I do love my American Express card, it has never let me down and while I do a fairly good job of keeping up with my receipts, sometimes things slip my mind or I lose a receipt. In those cases the first thing I do is login to my American Express account check out all my statements (since I'm so environmentally friendly I've rid myself of those pesky paper statements). It is a great resource to double check that I haven't missed any expenses and it ensures I'm reimbursed for my work-related expenses.
Unfortunately, when I logged on this morning, this is what I saw:

Not only am I unable to access my account, they are unable to write an error message in proper English. Of course, once I saw this message I thought I’d simply hit the trusty back arrow and try again, except this time this is what I got:

“We’re Sorry”? That’s all you have to say about this? And you don't even have the decency to properly format the HTML to display in my browser?

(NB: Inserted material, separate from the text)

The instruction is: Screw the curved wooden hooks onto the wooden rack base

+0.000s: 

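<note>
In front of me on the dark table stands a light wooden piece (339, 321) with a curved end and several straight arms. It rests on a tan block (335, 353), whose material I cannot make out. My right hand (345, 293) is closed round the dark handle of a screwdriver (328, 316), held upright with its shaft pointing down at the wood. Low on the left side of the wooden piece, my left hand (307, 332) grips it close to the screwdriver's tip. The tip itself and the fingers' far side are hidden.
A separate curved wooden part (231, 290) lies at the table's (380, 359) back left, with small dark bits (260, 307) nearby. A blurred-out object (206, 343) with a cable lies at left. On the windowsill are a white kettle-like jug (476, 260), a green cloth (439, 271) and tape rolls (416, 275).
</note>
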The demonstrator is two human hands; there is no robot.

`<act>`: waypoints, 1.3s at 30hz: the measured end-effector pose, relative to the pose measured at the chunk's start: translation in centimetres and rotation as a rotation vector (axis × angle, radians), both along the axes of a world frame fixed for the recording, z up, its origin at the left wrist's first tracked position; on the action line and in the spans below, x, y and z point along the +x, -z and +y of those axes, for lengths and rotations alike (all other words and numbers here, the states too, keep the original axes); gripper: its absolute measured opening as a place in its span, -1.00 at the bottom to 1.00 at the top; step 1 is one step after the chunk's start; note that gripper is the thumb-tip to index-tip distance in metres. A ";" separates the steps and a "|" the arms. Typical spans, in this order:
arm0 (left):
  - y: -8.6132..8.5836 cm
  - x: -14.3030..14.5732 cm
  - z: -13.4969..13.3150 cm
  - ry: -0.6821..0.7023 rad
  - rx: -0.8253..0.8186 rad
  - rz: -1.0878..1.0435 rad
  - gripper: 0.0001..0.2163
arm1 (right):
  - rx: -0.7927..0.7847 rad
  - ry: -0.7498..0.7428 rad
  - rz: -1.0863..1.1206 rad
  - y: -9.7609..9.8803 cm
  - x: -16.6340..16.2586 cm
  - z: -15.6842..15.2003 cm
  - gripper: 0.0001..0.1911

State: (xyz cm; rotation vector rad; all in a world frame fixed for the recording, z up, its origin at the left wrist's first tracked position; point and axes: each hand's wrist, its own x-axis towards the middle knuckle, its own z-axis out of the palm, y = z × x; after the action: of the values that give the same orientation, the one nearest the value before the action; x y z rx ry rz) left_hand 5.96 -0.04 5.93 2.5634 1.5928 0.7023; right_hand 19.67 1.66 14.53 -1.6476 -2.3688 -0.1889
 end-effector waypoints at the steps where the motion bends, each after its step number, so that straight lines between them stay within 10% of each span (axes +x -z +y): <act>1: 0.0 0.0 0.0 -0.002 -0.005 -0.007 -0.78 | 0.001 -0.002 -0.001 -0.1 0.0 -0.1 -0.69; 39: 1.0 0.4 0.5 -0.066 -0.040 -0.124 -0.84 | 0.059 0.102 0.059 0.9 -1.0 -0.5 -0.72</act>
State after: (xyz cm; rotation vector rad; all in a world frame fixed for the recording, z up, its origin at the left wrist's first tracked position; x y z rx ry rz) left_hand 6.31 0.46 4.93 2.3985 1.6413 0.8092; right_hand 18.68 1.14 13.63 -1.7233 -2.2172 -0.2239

In 2009 American Express did about $24 Billion in revenue with a net income of about $2.1 Billion, yet they haven't figured out whether their network and application infrastructure can handle the load of customers simply trying to check their recent card activity. You could probably argue that it is not a big deal if a handful of their customers cant login to see their statement and pay their bills. But, if their customers are unable to login and pay their bills, maybe those customers forget to “try again sometime” and pay their bill a lot later. If you've ever studied finance, you probably know about the time value of money. All other things being equal, American Express would much rather have my credit card payment today rather than next week, especially considering the financial climate over the last 18 months. Because of their network and application infrastructure failure, they aren't going to get my payment today.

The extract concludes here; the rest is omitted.